A word-for-word retyping of the listing below is required, with the pictures dropped.

Information supplied:
┏━━

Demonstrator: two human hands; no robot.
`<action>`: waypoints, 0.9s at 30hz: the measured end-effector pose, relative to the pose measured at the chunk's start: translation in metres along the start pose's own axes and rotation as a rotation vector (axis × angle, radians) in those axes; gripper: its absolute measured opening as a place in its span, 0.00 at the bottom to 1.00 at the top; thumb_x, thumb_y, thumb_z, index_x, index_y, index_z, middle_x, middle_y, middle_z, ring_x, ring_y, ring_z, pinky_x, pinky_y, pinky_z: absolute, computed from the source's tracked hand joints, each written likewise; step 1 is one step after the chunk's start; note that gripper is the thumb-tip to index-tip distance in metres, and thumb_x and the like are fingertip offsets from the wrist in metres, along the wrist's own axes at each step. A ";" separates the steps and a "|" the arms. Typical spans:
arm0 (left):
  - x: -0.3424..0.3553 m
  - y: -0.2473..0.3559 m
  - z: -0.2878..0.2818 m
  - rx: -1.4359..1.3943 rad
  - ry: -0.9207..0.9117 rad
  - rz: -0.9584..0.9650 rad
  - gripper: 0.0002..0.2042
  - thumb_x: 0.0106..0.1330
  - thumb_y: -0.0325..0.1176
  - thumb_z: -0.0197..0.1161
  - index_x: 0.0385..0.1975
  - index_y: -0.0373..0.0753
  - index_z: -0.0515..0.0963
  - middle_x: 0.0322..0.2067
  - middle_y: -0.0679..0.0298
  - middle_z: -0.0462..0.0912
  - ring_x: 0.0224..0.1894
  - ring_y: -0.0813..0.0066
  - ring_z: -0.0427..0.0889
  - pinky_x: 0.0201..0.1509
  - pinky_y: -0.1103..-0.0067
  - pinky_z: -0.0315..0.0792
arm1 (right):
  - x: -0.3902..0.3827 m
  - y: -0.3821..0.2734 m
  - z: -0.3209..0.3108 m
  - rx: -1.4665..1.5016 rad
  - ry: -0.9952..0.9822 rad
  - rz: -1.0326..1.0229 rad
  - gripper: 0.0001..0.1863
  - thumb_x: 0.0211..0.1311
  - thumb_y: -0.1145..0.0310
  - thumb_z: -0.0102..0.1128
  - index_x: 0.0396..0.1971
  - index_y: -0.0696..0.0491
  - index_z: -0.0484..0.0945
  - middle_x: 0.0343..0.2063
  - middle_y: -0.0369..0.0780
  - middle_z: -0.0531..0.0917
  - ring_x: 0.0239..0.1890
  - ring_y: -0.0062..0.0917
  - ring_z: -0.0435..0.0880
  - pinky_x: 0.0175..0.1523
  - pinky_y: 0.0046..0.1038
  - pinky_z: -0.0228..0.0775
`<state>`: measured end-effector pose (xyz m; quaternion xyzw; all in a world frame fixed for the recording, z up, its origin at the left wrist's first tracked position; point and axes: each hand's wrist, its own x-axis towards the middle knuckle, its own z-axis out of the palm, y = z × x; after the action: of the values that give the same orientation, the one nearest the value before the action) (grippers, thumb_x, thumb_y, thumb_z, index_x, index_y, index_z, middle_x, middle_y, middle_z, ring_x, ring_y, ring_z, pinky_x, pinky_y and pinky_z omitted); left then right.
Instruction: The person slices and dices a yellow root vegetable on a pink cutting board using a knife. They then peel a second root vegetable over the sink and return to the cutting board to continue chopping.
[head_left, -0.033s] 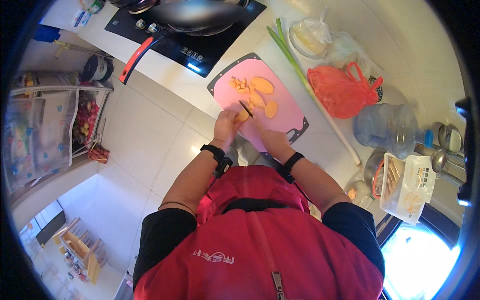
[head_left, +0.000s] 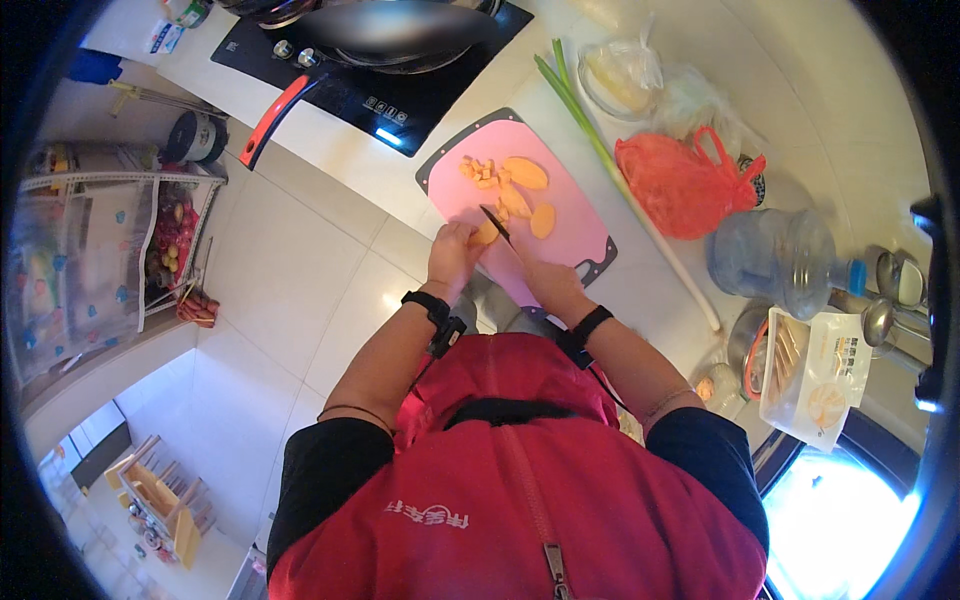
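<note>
Orange vegetable piece (head_left: 486, 233) on pink cutting board (head_left: 575, 225), by its near-left edge; cut slices (head_left: 525, 173) and cubes (head_left: 484, 181) farther out. Left hand (head_left: 455, 254) nearest, fingers pinning the piece from its left; long axis unclear, partly covered. Right hand (head_left: 555, 286), lower right of it, grasps knife (head_left: 496, 222); blade slants up-left, just beside piece's right side; can't tell if touching.

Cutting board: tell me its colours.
The cutting board is pink with dark grey corners; it shows best in the head view, the only one.
</note>
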<state>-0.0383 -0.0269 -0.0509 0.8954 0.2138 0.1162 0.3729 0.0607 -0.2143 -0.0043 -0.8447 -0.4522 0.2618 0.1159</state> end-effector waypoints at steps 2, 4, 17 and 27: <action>-0.001 0.001 0.001 -0.003 0.008 -0.022 0.13 0.52 0.29 0.71 0.36 0.36 0.79 0.35 0.56 0.80 0.42 0.53 0.78 0.48 0.66 0.74 | -0.003 -0.001 -0.007 0.009 -0.032 0.036 0.39 0.63 0.72 0.46 0.73 0.35 0.47 0.27 0.49 0.85 0.30 0.46 0.85 0.32 0.45 0.77; 0.001 0.002 0.002 0.015 -0.002 -0.039 0.13 0.52 0.29 0.71 0.36 0.36 0.79 0.35 0.56 0.80 0.42 0.53 0.78 0.48 0.66 0.74 | -0.005 -0.005 -0.013 -0.092 -0.113 0.116 0.39 0.63 0.72 0.47 0.73 0.34 0.47 0.26 0.48 0.84 0.29 0.45 0.86 0.32 0.44 0.77; 0.001 -0.001 -0.001 0.013 -0.030 -0.034 0.14 0.52 0.31 0.71 0.37 0.36 0.79 0.36 0.54 0.80 0.43 0.52 0.78 0.49 0.65 0.74 | 0.008 -0.002 0.016 -0.136 0.000 -0.045 0.38 0.63 0.67 0.49 0.73 0.44 0.48 0.25 0.46 0.84 0.23 0.41 0.84 0.29 0.44 0.76; 0.007 -0.001 -0.005 -0.021 0.026 -0.049 0.12 0.53 0.30 0.70 0.36 0.35 0.78 0.35 0.55 0.80 0.42 0.54 0.78 0.47 0.66 0.74 | -0.005 -0.015 -0.011 -0.134 -0.112 0.057 0.40 0.62 0.70 0.49 0.74 0.39 0.46 0.24 0.47 0.84 0.25 0.43 0.85 0.28 0.45 0.76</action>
<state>-0.0345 -0.0200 -0.0483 0.8843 0.2394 0.1206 0.3822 0.0539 -0.2097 0.0132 -0.8471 -0.4502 0.2810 0.0261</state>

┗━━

Solution to the exercise:
Demonstrator: two human hands; no robot.
`<action>`: waypoints, 0.9s at 30hz: the measured end-effector pose, relative to the pose measured at the chunk's start: translation in metres along the start pose's own axes and rotation as a rotation vector (axis × angle, radians) in those axes; gripper: its absolute measured opening as a place in its span, 0.00 at the bottom to 1.00 at the top; thumb_x, thumb_y, thumb_z, index_x, index_y, index_z, middle_x, middle_y, middle_z, ring_x, ring_y, ring_z, pinky_x, pinky_y, pinky_z: absolute, computed from the source's tracked hand joints, each written likewise; step 1 is one step after the chunk's start; note that gripper is the thumb-tip to index-tip distance in metres, and thumb_x and the like are fingertip offsets from the wrist in metres, along the wrist's own axes at each step. A ";" separates the steps and a "|" the arms. Typical spans:
arm0 (left):
  - x: -0.3424..0.3553 m
  - y: -0.2473..0.3559 m
  - z: -0.2878..0.2818 m
  - rx: -1.4359..1.3943 rad
  - ry: -0.9207..0.9117 rad
  - rz: -0.9584..0.9650 rad
  - gripper: 0.0002..0.2042
  - thumb_x: 0.0106..0.1330
  - thumb_y: -0.0325..0.1176
  - thumb_z: -0.0197..0.1161
  - index_x: 0.0385..0.1975
  - index_y: -0.0373..0.0753
  - index_z: -0.0515..0.0963
  - middle_x: 0.0322..0.2067
  - middle_y: -0.0679..0.0298
  - middle_z: -0.0462..0.0912
  - ring_x: 0.0224..0.1894
  - ring_y: -0.0813..0.0066
  - ring_z: -0.0427..0.0889
  - pinky_x: 0.0201..0.1509
  - pinky_y: -0.1103..-0.0067
  - pinky_z: -0.0315..0.0792
arm1 (right):
  - x: -0.3902..0.3827 m
  - y: -0.3821..0.2734 m
  - z: -0.3209..0.3108 m
  - rx: -1.4665..1.5016 rad
  - ry: -0.9952..0.9822 rad
  - rz: -1.0326..1.0229 rad
  - gripper: 0.0001..0.1863
  - thumb_x: 0.0211..0.1311
  - thumb_y: -0.1145..0.0310
  - thumb_z: -0.0102..0.1128
  - index_x: 0.0396..0.1971
  - index_y: -0.0696..0.0491
  - index_z: -0.0484..0.0945
  - middle_x: 0.0343..0.2063
  - middle_y: -0.0369..0.0780
  - middle_z: -0.0531..0.0917
  - ring_x: 0.0239..0.1890
  - ring_y: -0.0062..0.0917
  - ring_z: -0.0435..0.0880
  - pinky_x: 0.0175..0.1523
  - pinky_y: 0.0046..0.1038
  - pinky_z: -0.0228..0.0775
`<state>`: measured end-effector pose (xyz m; quaternion xyzw; all in a world frame fixed for the recording, z up, its origin at the left wrist's first tracked position; point and axes: each hand's wrist, its own x-axis towards the middle knuckle, its own z-axis out of the palm, y = z × x; after the action: of the values that give the same orientation, the one nearest the value before the action) (grippers, thumb_x, thumb_y, thumb_z, index_x, index_y, index_z, middle_x, middle_y, middle_z, ring_x, ring_y, ring_z, pinky_x, pinky_y and pinky_z omitted); left then right.
Instruction: The person slices and dices a yellow root vegetable on a pink cutting board using a knife. They then peel a second root vegetable over the sink and return to the cutting board to continue chopping.
[head_left, -0.033s] 
[head_left, +0.000s] 
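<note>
Orange vegetable piece (head_left: 486, 233) on pink cutting board (head_left: 575, 225), by its near-left edge; cut slices (head_left: 525, 173) and cubes (head_left: 484, 181) farther out. Left hand (head_left: 455, 254) nearest, fingers pinning the piece from its left; long axis unclear, partly covered. Right hand (head_left: 555, 286), lower right of it, grasps knife (head_left: 496, 222); blade slants up-left, just beside piece's right side; can't tell if touching.

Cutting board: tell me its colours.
The cutting board is pink with dark grey corners; it shows best in the head view, the only one.
</note>
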<state>-0.0383 -0.0269 -0.0509 0.8954 0.2138 0.1162 0.3729 0.0607 -0.2143 -0.0043 -0.8447 -0.4522 0.2618 0.1159</state> end-effector waypoints at steps 2, 4, 17 and 27: <action>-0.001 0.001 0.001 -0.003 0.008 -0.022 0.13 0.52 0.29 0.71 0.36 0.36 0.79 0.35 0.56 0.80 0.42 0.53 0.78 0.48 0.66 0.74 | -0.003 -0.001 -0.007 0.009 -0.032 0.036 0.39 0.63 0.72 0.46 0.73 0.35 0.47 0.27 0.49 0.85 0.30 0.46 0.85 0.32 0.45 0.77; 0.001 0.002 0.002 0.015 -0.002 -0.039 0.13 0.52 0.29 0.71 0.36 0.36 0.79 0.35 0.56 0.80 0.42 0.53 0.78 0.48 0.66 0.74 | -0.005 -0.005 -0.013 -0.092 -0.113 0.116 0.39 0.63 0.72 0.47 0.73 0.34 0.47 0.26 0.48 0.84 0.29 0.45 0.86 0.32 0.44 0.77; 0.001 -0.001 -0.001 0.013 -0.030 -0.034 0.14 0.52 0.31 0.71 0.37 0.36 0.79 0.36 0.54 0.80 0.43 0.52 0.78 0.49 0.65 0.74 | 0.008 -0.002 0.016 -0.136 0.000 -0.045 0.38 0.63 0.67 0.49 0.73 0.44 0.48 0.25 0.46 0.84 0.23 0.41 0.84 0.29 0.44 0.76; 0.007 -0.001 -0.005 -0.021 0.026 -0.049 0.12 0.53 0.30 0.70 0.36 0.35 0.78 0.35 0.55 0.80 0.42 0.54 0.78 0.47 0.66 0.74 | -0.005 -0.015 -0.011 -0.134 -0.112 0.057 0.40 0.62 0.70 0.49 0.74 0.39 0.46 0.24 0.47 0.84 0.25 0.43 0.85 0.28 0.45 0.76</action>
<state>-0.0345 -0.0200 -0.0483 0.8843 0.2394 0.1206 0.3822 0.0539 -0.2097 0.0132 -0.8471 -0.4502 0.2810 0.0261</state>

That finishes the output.